For senior Isaiah Johnson, 17, he said the skills he’s learning by helping the students will further his career goal of becoming a computer applications engineer. It’s allowed him to increase communication skills and has taught him different ways to explain things. 

“As a computer applications engineer you have to talk with the employer or whoever you are making the program for and figure out what they want,” he said. “This helps.”

Aaron Mecham, 18, said he spends his time helping the kids because he wants to see them succeed. Mecham, who is a senior at Centralia High School and a part-time Running Start student, knows five different computer languages. He said the smiles on the childrens’ faces once they understand a concept is well worth the time. 

“The industry is growing almost exponentially and they don’t have enough people to fill the jobs,” Mecham said. “This helps them develop skills and teaches the kids a 100 ways to solve problems.”


Zach Hernandez, a 10th grader in the Centralia High School robotics program, helps two students on their laptops at Washington Elementary School Friday afternoon in Centralia.

Even if the students decide not to pursue a computer science career, he said they learn valuable lessons and the program helps them think critically when faced with a problem.

Garry, who has been a teacher at Washington Elementary for 18 years, said that 65 percent of the jobs his students will later get haven’t even been created yet.
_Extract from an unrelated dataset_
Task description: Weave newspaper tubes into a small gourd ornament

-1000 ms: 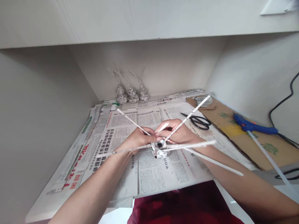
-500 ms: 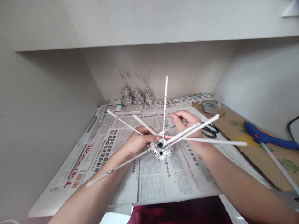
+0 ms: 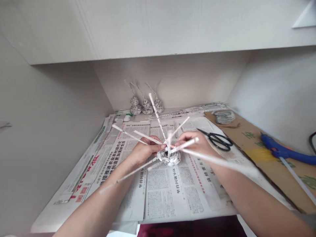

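A small round piece (image 3: 173,160) woven from rolled newspaper is held above the newspaper-covered table, with a dark opening on top. Several white paper sticks (image 3: 159,119) fan out from its rim in all directions. My left hand (image 3: 147,148) is closed on its left side, the thumb lying along the rim. On the right, my right hand (image 3: 195,142) has its fingers pinched together at the rim, on a paper stick where an orange-red patch shows. The fingertips are partly hidden behind other sticks, some of them smeared by motion.
Several finished-looking woven gourd shapes (image 3: 147,107) stand by the back wall, beside a bundle of paper sticks (image 3: 187,111). Black-handled scissors (image 3: 218,140) lie right of my right hand. A blue glue gun (image 3: 283,149) and a grey crumpled lump (image 3: 224,116) rest on cardboard (image 3: 254,138).
My right hand has come down and in to the rim, its fingers closing there. The sticks have turned and the upright one leans left. The scissors show more fully; the view has shifted slightly.
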Action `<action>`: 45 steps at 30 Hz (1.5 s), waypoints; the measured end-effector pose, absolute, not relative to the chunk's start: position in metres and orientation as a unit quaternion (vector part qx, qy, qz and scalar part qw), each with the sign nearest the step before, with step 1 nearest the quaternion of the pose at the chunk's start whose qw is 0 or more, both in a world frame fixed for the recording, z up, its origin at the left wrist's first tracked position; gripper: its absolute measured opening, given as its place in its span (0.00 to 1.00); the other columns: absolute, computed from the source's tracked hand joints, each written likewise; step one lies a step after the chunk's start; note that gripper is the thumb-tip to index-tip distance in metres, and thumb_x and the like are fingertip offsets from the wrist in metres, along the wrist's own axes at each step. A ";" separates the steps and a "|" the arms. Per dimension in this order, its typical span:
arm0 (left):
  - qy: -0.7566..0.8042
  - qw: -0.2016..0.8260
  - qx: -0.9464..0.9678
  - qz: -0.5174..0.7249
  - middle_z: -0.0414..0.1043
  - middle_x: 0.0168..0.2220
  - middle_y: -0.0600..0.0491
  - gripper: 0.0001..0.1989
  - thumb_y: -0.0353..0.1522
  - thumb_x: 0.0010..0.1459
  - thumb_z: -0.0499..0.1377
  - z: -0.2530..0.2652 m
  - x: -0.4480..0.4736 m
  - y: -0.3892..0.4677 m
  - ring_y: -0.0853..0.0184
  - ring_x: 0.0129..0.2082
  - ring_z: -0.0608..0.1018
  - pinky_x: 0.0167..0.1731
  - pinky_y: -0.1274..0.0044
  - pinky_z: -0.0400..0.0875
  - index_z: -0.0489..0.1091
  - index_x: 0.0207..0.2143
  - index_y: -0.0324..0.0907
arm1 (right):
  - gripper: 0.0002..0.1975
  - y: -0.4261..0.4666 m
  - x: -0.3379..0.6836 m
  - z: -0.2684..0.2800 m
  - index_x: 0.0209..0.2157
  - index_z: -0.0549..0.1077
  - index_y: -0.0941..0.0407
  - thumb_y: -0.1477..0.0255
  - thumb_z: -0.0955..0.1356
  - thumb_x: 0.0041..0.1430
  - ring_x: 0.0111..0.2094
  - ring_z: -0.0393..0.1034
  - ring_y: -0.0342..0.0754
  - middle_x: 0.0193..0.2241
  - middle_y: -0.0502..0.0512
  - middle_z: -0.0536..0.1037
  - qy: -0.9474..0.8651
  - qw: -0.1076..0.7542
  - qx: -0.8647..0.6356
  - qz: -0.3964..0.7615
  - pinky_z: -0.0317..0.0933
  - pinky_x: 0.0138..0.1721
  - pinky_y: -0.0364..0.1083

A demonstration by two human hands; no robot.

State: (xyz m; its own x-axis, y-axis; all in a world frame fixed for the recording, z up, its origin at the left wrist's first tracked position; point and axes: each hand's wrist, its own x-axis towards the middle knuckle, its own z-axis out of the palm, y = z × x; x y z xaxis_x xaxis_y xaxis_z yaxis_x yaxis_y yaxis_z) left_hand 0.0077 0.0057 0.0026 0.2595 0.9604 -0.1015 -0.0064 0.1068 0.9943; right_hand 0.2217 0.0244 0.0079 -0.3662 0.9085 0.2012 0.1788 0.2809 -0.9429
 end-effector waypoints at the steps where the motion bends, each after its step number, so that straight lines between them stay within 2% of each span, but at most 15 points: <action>1: 0.456 0.579 0.549 0.394 0.71 0.20 0.55 0.10 0.34 0.42 0.68 0.004 0.007 0.006 0.72 0.21 0.70 0.21 0.80 0.63 0.73 0.26 0.38 | 0.12 0.025 0.221 0.006 0.28 0.78 0.57 0.63 0.75 0.44 0.24 0.69 0.46 0.23 0.52 0.76 -0.683 0.357 -0.376 0.515 0.64 0.25 0.45; 3: 0.466 0.560 0.571 0.379 0.71 0.20 0.55 0.09 0.34 0.42 0.68 0.007 0.006 0.005 0.72 0.20 0.70 0.22 0.80 0.64 0.74 0.25 0.38 | 0.15 0.026 0.217 0.002 0.32 0.78 0.59 0.65 0.76 0.42 0.26 0.71 0.45 0.26 0.53 0.77 -0.661 0.299 -0.353 0.590 0.65 0.27 0.45; 9: 0.500 0.501 0.590 0.388 0.75 0.24 0.52 0.09 0.34 0.44 0.67 0.008 0.009 0.000 0.70 0.22 0.73 0.25 0.78 0.65 0.75 0.27 0.38 | 0.18 0.023 0.209 -0.007 0.33 0.76 0.61 0.65 0.76 0.42 0.24 0.73 0.46 0.26 0.55 0.78 -0.606 0.287 -0.372 0.642 0.68 0.24 0.45; 15: 0.492 0.487 0.601 0.400 0.74 0.24 0.52 0.09 0.34 0.46 0.65 0.003 0.015 -0.001 0.70 0.24 0.73 0.25 0.78 0.64 0.74 0.27 0.37 | 0.13 0.018 0.205 -0.014 0.27 0.74 0.59 0.64 0.75 0.44 0.21 0.70 0.43 0.21 0.52 0.76 -0.611 0.334 -0.455 0.555 0.62 0.19 0.41; 19: 0.491 0.493 0.584 0.419 0.75 0.25 0.52 0.10 0.36 0.46 0.66 0.000 0.018 0.001 0.70 0.24 0.73 0.26 0.78 0.64 0.75 0.28 0.37 | 0.11 0.018 0.203 -0.013 0.25 0.74 0.58 0.65 0.74 0.45 0.19 0.67 0.42 0.18 0.50 0.74 -0.621 0.357 -0.454 0.530 0.59 0.18 0.41; 24: 0.485 0.494 0.581 0.428 0.76 0.27 0.50 0.12 0.36 0.45 0.67 0.000 0.021 0.001 0.68 0.26 0.75 0.29 0.77 0.67 0.75 0.29 0.36 | 0.09 0.012 0.199 -0.001 0.26 0.72 0.57 0.68 0.73 0.47 0.21 0.68 0.42 0.20 0.49 0.74 -0.584 0.405 -0.446 0.544 0.62 0.22 0.41; 27: 0.475 0.498 0.579 0.438 0.77 0.27 0.50 0.10 0.34 0.45 0.67 -0.001 0.021 0.001 0.68 0.27 0.75 0.31 0.77 0.68 0.75 0.29 0.36 | 0.08 0.012 0.199 0.000 0.29 0.72 0.57 0.67 0.71 0.51 0.19 0.67 0.41 0.19 0.49 0.74 -0.559 0.411 -0.435 0.575 0.61 0.20 0.41; 30: 0.470 0.493 0.578 0.450 0.76 0.26 0.52 0.09 0.33 0.45 0.67 -0.003 0.022 0.001 0.69 0.26 0.75 0.28 0.78 0.68 0.75 0.29 0.37 | 0.11 0.017 0.202 -0.004 0.30 0.71 0.58 0.65 0.71 0.53 0.18 0.68 0.41 0.20 0.51 0.75 -0.499 0.416 -0.405 0.643 0.61 0.17 0.40; 35: 0.469 0.487 0.588 0.444 0.76 0.25 0.52 0.09 0.33 0.44 0.67 -0.001 0.024 -0.001 0.70 0.25 0.75 0.27 0.79 0.68 0.74 0.28 0.36 | 0.12 0.023 0.207 -0.010 0.29 0.71 0.60 0.65 0.71 0.54 0.19 0.70 0.41 0.22 0.52 0.75 -0.446 0.342 -0.373 0.738 0.65 0.18 0.39; 38: 0.467 0.484 0.597 0.438 0.76 0.25 0.52 0.09 0.33 0.46 0.67 0.003 0.023 -0.003 0.69 0.25 0.75 0.27 0.79 0.68 0.74 0.28 0.36 | 0.12 0.023 0.211 -0.010 0.30 0.71 0.60 0.65 0.70 0.55 0.19 0.71 0.42 0.22 0.52 0.75 -0.462 0.310 -0.365 0.747 0.67 0.19 0.40; 41: 0.462 0.493 0.601 0.427 0.76 0.25 0.51 0.09 0.33 0.46 0.66 0.008 0.021 -0.004 0.68 0.25 0.75 0.27 0.78 0.68 0.74 0.28 0.36 | 0.13 0.023 0.215 -0.008 0.36 0.71 0.60 0.70 0.73 0.51 0.22 0.72 0.41 0.25 0.53 0.77 -0.502 0.272 -0.343 0.746 0.70 0.23 0.40; 45: 0.455 0.488 0.622 0.410 0.76 0.26 0.51 0.09 0.34 0.46 0.67 0.009 0.017 -0.002 0.68 0.27 0.76 0.29 0.78 0.68 0.74 0.28 0.36 | 0.13 0.023 0.217 -0.005 0.36 0.70 0.60 0.72 0.74 0.49 0.21 0.70 0.39 0.24 0.51 0.76 -0.546 0.245 -0.317 0.735 0.66 0.21 0.38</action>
State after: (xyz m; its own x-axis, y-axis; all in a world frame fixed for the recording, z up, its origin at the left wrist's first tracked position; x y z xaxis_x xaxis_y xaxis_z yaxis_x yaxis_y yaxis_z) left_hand 0.0166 -0.0025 0.0088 0.2493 0.9661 0.0667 0.1655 -0.1103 0.9800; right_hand 0.2173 0.0229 -0.0055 -0.6788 0.7067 -0.1993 -0.0132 -0.2831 -0.9590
With technology developing and expanding at such a high rate, teaching the students 21st century skills is critical. He also said there is a lack of women involved in coding and software engineering. By instilling a passion into his students, he hopes that gap will be reduced in the future. 

Sixth-grader Guthrie said his teacher helps his students by teaching creative ideas.

“Mr. Garry is amazing,” he said. “He keeps it interesting and likes doing science.”

The soon-to-be 12-year-old said coding is a fun hobby, but he’d prefer to be an archeologist when he grows up.

“Computers are interesting, but I like digging and stuff,” Guthrie said.